> What is required: Reproduce word for word, from the entries below, the line with "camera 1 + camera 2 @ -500", the line with "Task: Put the", and every line between them, and nothing more.
━━ Data excerpts ━━
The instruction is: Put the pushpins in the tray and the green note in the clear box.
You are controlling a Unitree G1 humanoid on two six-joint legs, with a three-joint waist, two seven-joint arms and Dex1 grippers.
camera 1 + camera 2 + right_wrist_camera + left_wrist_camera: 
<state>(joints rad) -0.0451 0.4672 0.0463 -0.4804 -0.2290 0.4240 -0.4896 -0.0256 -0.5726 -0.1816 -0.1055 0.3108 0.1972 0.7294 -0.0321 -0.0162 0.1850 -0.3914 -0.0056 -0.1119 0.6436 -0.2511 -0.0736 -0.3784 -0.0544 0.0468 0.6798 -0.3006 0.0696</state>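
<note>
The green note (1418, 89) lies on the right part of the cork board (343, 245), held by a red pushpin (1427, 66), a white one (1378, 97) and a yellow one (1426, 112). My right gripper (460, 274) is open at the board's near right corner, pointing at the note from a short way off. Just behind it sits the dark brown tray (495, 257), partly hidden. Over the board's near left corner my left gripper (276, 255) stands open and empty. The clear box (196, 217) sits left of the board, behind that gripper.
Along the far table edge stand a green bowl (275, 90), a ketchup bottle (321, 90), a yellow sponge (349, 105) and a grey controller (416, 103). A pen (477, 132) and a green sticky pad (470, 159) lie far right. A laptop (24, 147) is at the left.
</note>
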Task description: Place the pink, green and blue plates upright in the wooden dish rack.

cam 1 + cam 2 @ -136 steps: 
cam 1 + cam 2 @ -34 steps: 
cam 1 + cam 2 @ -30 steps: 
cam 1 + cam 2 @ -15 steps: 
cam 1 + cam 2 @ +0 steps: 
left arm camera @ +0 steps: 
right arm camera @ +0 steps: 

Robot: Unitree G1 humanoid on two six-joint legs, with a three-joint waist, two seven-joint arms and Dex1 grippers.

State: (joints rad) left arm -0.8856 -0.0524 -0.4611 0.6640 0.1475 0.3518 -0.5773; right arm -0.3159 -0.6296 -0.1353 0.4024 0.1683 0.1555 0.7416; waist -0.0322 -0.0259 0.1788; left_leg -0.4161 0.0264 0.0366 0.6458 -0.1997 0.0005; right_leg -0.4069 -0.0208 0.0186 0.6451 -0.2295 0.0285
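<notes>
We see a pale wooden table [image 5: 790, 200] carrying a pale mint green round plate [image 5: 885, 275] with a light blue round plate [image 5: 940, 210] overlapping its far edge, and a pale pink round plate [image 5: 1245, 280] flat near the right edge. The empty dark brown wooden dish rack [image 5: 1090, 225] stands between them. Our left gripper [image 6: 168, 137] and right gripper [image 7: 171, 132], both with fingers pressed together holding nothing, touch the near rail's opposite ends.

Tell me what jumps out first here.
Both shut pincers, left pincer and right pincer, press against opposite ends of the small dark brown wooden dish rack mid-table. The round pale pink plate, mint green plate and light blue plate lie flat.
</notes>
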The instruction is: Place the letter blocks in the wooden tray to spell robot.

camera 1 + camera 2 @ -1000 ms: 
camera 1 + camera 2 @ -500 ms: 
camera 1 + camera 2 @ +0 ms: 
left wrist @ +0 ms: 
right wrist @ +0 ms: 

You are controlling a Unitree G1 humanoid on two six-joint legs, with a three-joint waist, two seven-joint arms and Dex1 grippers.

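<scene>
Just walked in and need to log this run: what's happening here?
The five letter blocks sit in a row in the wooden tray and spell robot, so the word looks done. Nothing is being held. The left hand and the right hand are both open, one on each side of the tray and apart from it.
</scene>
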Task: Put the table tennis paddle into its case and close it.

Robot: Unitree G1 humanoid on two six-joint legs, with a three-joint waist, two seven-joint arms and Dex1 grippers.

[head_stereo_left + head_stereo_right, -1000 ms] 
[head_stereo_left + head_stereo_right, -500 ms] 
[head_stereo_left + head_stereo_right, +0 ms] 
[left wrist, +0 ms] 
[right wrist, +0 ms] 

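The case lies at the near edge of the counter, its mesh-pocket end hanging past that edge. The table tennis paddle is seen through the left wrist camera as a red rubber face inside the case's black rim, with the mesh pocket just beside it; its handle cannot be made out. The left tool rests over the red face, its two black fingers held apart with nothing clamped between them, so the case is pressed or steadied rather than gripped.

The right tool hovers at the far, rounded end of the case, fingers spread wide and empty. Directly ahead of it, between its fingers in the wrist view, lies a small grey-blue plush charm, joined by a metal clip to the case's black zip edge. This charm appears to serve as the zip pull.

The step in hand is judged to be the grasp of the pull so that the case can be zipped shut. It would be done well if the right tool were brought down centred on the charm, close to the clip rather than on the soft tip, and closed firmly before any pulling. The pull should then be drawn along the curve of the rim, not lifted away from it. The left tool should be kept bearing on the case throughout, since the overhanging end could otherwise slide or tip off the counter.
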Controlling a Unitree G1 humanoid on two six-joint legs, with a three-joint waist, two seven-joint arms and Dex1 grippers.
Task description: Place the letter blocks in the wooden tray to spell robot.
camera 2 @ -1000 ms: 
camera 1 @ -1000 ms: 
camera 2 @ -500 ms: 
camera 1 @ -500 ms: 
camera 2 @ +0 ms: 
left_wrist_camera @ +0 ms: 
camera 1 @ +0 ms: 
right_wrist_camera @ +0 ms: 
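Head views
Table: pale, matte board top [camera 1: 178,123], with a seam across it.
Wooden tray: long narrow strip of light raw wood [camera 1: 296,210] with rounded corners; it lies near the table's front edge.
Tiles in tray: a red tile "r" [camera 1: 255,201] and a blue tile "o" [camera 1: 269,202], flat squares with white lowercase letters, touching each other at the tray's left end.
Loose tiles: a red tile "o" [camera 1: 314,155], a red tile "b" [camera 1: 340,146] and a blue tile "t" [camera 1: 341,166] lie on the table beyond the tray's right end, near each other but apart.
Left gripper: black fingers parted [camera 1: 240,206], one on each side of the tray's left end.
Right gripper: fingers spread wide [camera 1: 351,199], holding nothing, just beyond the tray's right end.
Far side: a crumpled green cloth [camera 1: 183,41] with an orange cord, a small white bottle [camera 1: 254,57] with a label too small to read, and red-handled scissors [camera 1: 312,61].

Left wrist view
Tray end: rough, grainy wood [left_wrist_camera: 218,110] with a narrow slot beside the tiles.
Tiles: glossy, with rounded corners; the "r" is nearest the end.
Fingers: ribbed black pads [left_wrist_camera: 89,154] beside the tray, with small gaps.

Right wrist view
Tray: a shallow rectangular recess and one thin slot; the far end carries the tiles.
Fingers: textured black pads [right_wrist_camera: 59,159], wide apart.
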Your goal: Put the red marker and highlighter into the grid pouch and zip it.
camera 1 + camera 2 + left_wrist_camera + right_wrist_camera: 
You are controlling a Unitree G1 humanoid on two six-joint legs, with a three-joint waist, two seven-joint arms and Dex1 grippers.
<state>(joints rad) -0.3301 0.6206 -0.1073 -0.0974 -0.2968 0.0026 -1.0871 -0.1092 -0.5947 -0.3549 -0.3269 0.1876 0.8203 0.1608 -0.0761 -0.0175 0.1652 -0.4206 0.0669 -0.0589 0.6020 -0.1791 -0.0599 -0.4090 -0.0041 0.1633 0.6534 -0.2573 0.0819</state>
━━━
> Response area:
camera 1 + camera 2 @ -500 ms: 
camera 1 + camera 2 @ +0 ms: 
left wrist @ +0 ms: 
right wrist @ +0 ms: 

You are controlling a Unitree G1 humanoid on two six-joint legs, with a three-joint waist, two seven-joint arms and Dex1 grippers.

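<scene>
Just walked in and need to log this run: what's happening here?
The five letter blocks sit in a row in the wooden tray and spell robot, so the word looks done. Nothing is being held. The left hand and the right hand are both open, one on each side of the tray and apart from it.
</scene>
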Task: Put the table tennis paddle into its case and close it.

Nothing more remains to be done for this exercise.